Nel paesaggio innevato, soggetto monografico dell'esposizione alla Ricci Oddi, che l'artista esprime una particolare complessità e ricchezza di raggiungimenti stilistici.
Dal 1865 ai primi anni Ottanta - arco temporale in cui è compresa la maggior parte delle opere esposte - pastorelli e pecore, contadini e spaccalegna nella fatica del lavoro quotidiano, interpretati nella luce cristallina del paesaggio innevato, assumono valori pittorici e stilistici di profonda suggestione. Il biancore luminoso della neve avvolge ogni cosa intorno e l'abituale scenario appare all'artista come trasfigurato. Gli azzurri, violetti e rosati del manto nevoso si accendono e si spengono con il variare della luce e le sagome di uomini ed animali, protagonisti della scena, assumono un nuovo risalto nelle colorazioni, proiettati contro quei cieli limpidi e profondi dove la luce si riverbera. L'esposizione comprende alcuni capolavori ritrovati: Prime giornate di bel tempo , esposto a Milano, presso la Società per le Belle Arti di Brera nel 1872; il mirabile Spaccalegna, datato 1873; Mulattieri dell'Appennino, in due suggestive versioni databili intorno al 1875; In cammino; Ritorno all'ovile e La mandria sperduta, presentato all'Esposizione Nazionale di Milano nel 1881, giudicato dal "macchiaiolo" Nino Costa come "uno dei migliori quadri dell'esposizione.per carattere, sentimento intimo, e sincero della natura".

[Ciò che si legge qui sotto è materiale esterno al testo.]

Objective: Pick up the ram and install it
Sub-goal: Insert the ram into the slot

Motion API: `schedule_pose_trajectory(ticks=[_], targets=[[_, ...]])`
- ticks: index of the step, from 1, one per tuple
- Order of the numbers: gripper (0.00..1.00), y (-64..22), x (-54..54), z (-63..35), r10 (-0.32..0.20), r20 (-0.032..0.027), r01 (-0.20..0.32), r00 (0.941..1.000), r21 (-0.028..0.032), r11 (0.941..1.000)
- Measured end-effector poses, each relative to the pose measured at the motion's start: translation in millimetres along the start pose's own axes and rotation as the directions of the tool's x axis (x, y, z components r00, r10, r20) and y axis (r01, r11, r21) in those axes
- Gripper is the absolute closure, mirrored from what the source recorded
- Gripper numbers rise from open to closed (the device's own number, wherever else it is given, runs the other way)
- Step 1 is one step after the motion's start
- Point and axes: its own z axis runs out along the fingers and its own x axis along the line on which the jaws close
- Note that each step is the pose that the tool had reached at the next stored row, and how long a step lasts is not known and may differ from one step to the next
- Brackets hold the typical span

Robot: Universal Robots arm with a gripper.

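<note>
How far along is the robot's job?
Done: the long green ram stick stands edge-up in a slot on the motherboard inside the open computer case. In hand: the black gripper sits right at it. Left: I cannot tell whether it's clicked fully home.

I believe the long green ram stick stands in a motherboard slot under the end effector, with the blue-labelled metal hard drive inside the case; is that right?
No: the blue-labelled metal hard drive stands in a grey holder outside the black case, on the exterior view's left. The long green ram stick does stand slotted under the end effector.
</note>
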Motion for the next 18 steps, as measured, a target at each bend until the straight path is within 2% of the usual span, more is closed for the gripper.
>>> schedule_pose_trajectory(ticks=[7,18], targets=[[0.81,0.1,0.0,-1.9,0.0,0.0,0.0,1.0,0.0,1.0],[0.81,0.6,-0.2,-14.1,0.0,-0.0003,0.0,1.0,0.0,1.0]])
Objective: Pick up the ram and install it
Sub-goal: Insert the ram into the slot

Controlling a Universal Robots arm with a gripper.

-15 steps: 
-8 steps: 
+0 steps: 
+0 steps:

In entrambi i casi alle opere più importanti sono affiancati i deliziosi e freschi bozzetti di studio, dipinti dal vero, utilizzati dall'artista per le più vaste composizioni elaborate in studio. Alcuni disegni di pregevole fattura mostreranno la prima ideazione di figure poi riprese nei dipinti.
Due mostre, un unico percorso ideale, per ridare a Stefano Bruzzi quella dimensione assolutamente nazionale che gli compete.